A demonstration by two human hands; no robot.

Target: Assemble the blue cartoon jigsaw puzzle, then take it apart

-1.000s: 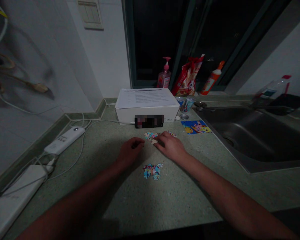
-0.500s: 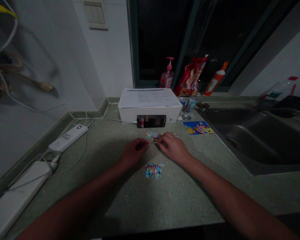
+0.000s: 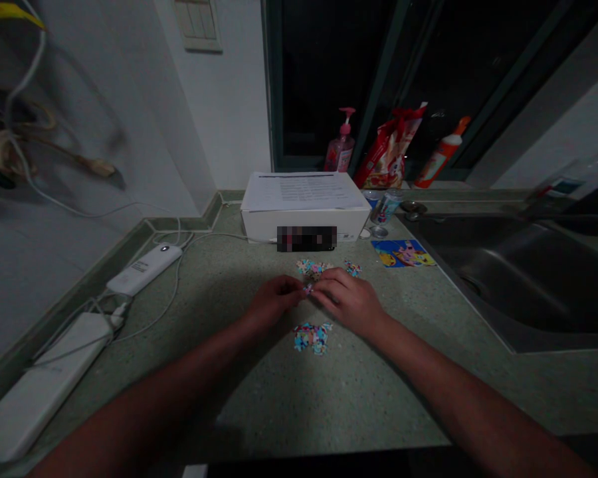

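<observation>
My left hand (image 3: 278, 300) and my right hand (image 3: 351, 300) meet over the counter, fingertips pinched on a small jigsaw puzzle piece (image 3: 308, 289) between them. Fingers hide part of it. Just beyond them lies a pile of loose puzzle pieces (image 3: 311, 267), partly covered by my right hand. A smaller cluster of pieces (image 3: 353, 267) sits to the right of that pile. Nearer to me, a patch of puzzle pieces (image 3: 311, 338) lies on the counter, seemingly joined in part. A colourful cartoon picture card (image 3: 402, 253) rests to the right, beside the sink.
A white box (image 3: 303, 218) with a printed sheet (image 3: 306, 191) on top stands behind, a dark phone-like object (image 3: 306, 239) leaning on it. Left are a power bank (image 3: 144, 269), a white power strip (image 3: 50, 385) and cables. A can (image 3: 386, 207) and sink (image 3: 503, 279) are right.
My fingertips have come together on the puzzle piece, the left hand closing in towards the right. The view has shifted slightly, so the scene sits a little further right.
</observation>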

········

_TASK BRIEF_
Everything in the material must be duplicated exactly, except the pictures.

_RESPONSE BELOW_
A demonstration by two human hands; no robot.

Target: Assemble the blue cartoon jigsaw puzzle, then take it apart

-1.000s: 
-0.500s: 
+0.000s: 

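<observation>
My left hand (image 3: 278, 300) and my right hand (image 3: 351, 300) meet over the counter, fingertips pinched on a small jigsaw puzzle piece (image 3: 308, 289) between them. Fingers hide part of it. Just beyond them lies a pile of loose puzzle pieces (image 3: 311, 267), partly covered by my right hand. A smaller cluster of pieces (image 3: 353, 267) sits to the right of that pile. Nearer to me, a patch of puzzle pieces (image 3: 311, 338) lies on the counter, seemingly joined in part. A colourful cartoon picture card (image 3: 402, 253) rests to the right, beside the sink.
A white box (image 3: 303, 218) with a printed sheet (image 3: 306, 191) on top stands behind, a dark phone-like object (image 3: 306, 239) leaning on it. Left are a power bank (image 3: 144, 269), a white power strip (image 3: 50, 385) and cables. A can (image 3: 386, 207) and sink (image 3: 503, 279) are right.
My fingertips have come together on the puzzle piece, the left hand closing in towards the right. The view has shifted slightly, so the scene sits a little further right.
</observation>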

This exercise is now finished, and nothing remains to add.